Kompromiss zum Health Technology Assessment
EU-Nutzenbewertung bremst nicht das AMNOG
Vorschlag der Regierungschefs: Auf EU-Ebene werden gemeinsame klinische Bewertungen erarbeitet. Das nationale Verfahren der Preisfindung für neue Arzneien bliebe unberührt.
Veröffentlicht:Brüssel. Eines der wichtigsten Gesetzgebungsprojekte auf EU-Ebene kommt voran: Die Staats- und Regierungschefs haben sich auf eine gemeinsame Position zur Nutzenbewertung von Arzneimitteln und Medizinprodukten geeinigt. Jetzt hat die portugiesische Ratspräsidentschaft die Aufgabe, einen Kompromiss mit dem EU-Parlament zu finden, das teilweise abweichende Vorschläge zum gemeinsamen Health Technology Assessment (HTA) vorgelegt hat.

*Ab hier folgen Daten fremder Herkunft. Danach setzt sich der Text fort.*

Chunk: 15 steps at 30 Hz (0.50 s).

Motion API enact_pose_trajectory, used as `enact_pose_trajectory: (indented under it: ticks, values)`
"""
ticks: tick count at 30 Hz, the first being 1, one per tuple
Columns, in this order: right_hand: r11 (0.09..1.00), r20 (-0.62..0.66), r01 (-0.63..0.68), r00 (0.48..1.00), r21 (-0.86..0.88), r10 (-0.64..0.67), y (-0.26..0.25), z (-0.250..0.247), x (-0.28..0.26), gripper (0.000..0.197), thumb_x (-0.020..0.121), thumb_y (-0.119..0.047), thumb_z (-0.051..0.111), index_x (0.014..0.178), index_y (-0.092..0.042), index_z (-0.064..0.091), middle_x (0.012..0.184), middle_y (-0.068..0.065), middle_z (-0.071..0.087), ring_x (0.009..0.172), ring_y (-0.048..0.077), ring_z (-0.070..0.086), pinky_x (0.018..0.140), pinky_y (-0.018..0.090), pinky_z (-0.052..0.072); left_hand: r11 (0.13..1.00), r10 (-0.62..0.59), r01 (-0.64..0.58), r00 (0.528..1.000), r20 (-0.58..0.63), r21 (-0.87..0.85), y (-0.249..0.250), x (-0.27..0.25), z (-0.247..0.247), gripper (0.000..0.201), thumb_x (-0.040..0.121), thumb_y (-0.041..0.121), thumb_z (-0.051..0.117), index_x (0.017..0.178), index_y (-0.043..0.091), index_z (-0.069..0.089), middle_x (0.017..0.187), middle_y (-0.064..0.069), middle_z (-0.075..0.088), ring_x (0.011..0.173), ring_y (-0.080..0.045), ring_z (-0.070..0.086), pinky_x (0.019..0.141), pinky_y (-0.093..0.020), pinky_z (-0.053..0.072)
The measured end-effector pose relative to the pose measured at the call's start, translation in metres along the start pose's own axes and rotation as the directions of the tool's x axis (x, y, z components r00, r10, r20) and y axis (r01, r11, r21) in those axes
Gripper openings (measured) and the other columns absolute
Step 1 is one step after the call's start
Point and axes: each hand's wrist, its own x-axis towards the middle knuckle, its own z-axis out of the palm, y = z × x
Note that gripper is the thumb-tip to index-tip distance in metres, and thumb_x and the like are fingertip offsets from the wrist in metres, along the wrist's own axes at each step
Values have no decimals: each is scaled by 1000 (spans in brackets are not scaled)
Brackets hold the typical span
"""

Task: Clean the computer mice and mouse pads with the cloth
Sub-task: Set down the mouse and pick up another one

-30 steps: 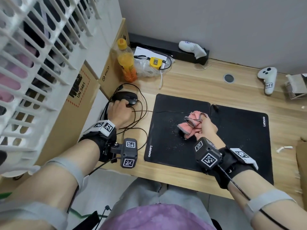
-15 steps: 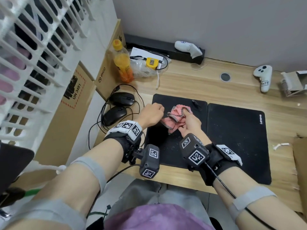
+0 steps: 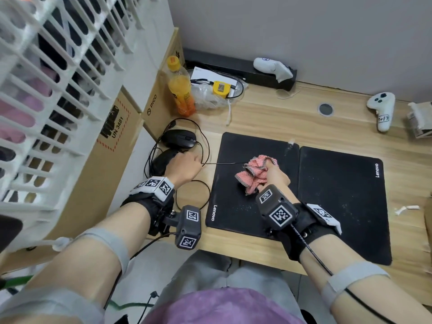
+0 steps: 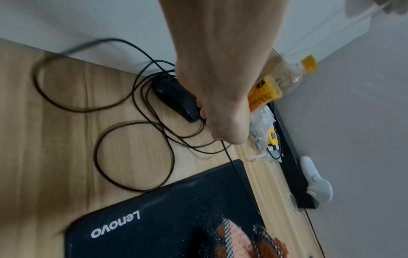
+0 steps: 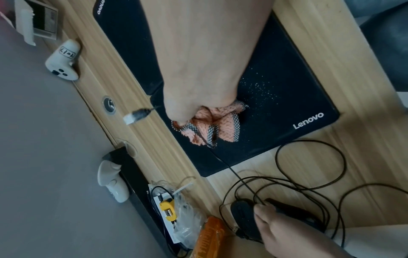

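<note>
Two black Lenovo mouse pads lie side by side, the left pad [image 3: 236,206] under my right hand and the right pad [image 3: 341,195] bare. My right hand [image 3: 272,170] grips a bunched pink cloth [image 3: 253,175] over the left pad [image 5: 276,97]. A thin black mouse cable [image 3: 224,163] runs taut from the cloth [image 5: 209,127] to my left hand [image 3: 187,161], which pinches it [image 4: 217,137]. The cable's USB plug [image 5: 137,117] sticks out past my right hand [image 5: 183,118]. Two black mice sit left of the pads: the far mouse [image 3: 180,139] and the near mouse [image 3: 161,161], half hidden by my left hand.
Loose cable loops [image 3: 194,195] lie between the mice and the left pad. An orange drink bottle [image 3: 180,90], a plastic bag with a yellow part [image 3: 219,90], two white controllers [image 3: 382,108] and cardboard boxes [image 3: 154,106] crowd the back and left. White specks dot both pads.
My left hand went from the mice to the cloth, then back left to the mice, drawing the cable taut from the cloth. The right hand stayed over the left pad.
</note>
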Motion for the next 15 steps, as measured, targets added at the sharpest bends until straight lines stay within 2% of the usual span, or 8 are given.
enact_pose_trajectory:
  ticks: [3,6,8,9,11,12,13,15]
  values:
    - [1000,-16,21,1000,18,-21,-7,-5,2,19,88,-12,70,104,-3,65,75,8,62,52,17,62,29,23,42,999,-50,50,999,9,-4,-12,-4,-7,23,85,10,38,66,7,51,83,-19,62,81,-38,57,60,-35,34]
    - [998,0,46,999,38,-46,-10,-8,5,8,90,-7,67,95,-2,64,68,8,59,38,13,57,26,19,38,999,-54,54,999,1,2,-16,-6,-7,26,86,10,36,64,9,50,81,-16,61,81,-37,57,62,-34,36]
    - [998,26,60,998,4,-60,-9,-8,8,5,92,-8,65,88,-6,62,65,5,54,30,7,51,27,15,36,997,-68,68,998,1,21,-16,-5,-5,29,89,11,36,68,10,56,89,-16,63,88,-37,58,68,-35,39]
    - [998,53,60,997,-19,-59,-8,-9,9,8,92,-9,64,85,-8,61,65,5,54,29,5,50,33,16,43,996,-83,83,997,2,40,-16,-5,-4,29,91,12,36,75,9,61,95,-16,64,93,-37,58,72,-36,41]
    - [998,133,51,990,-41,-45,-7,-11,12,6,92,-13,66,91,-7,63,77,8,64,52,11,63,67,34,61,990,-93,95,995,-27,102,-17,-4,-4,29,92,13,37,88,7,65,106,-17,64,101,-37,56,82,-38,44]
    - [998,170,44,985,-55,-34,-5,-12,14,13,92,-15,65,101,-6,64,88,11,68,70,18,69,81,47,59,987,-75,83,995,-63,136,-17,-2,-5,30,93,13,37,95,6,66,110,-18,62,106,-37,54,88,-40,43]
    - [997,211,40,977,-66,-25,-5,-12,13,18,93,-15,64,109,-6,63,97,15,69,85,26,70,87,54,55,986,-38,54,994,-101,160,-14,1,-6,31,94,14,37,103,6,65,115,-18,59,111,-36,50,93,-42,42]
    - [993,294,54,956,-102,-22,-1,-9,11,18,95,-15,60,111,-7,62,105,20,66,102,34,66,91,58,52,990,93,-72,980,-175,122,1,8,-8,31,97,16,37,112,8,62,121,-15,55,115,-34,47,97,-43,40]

Mit gemeinsamen klinischen Prüfungen verbindet sich die Hoffnung, die gemeinsame Bewertung von Evidenz in Studien zu erleichtern, Unternehmen von Doppelarbeit zu entlasten und den Zugang von Patienten zu neuen Therapien zu beschleunigen.
Doch seit die EU-Kommission ihren ersten Vorschlag Ende Januar 2018 vorgelegt hat, entspann sich eine hitzige Diskussion darüber, ob EU-weite Bewertungen geeignet sind, nationale HTA-Verfahren zu ersetzen. Im März 2018 wehrte sich der Bundestag mit einer Subsidiaritätsrüge gegen die Harmonisierung der Nutzenbewertung.
Einige Elemente des nun vorgelegten Ratsvorschlags:
- Eine Koordinierungsgruppe aus nationalen Gesundheitsbehörden soll gemeinsame klinische Bewertungen erarbeiten. Ihre Ergebnisse beschreiben nur die vorgelegte Evidenz, die Bewertung bleibt ausschließlich Sache der HTA-Agenturen in den Mitgliedsstaaten. „Erfreulicherweise sind die positiven Aspekte des deutschen Systems mit dem vorgeschlagenen EU-Modell gut vereinbar“, kommentiert Dr. Rolf Hömke, Forschungssprecher beim Verband Forschender Arzneimittelhersteller (vfa). Dazu zählt er den Marktzugang eines neuen Präparats ab der Zulassung sowie die Orphan-Drug-Regelung, bei der ein Zusatznutzen ab der Zulassung als belegt angenommen wird.
- Ausdrücklich sieht der Vorschlag einen Mechanismus vor, der sicherstellt, dass Unternehmen Daten und Analysen, die für die klinischen Bewertungen nötig sind, EU-weit nur einmal vorlegen müssen. Das sei wichtig, „damit wirklich keine unnötigen Doppelstrukturen aufgebaut werden“, erläutert Hömke.
- Das auf EU-Ebene formulierte Dossier darf keine abschließenden Bewertungen oder ein Ranking der gesundheitsbezogenen Outcomes enthalten, soll aber relative Effekte darstellen sowie Stärken und Schwächen der vorgelegten Evidenz beschreiben.
- Der Zeitrahmen für die gemeinsamen klinischen Bewertungen soll sich „so weit wie möglich“ anlehnen an die gemeinsame EU-weite Zulassung eines neuen Präparats. Das soll den raschen Zugang von Patienten zu neuen Produkten ermöglichen.
- Daten der Hersteller dürfen von der Koordinierungsgruppe nur dann an Dritte weitergegeben werden, wenn eine Vertraulichkeitsvereinbarung vorliegt. Werden Ergebnisse der gemeinsamen Bewertungen publiziert, müssen kommerziell sensible Informationen anonymisiert werden.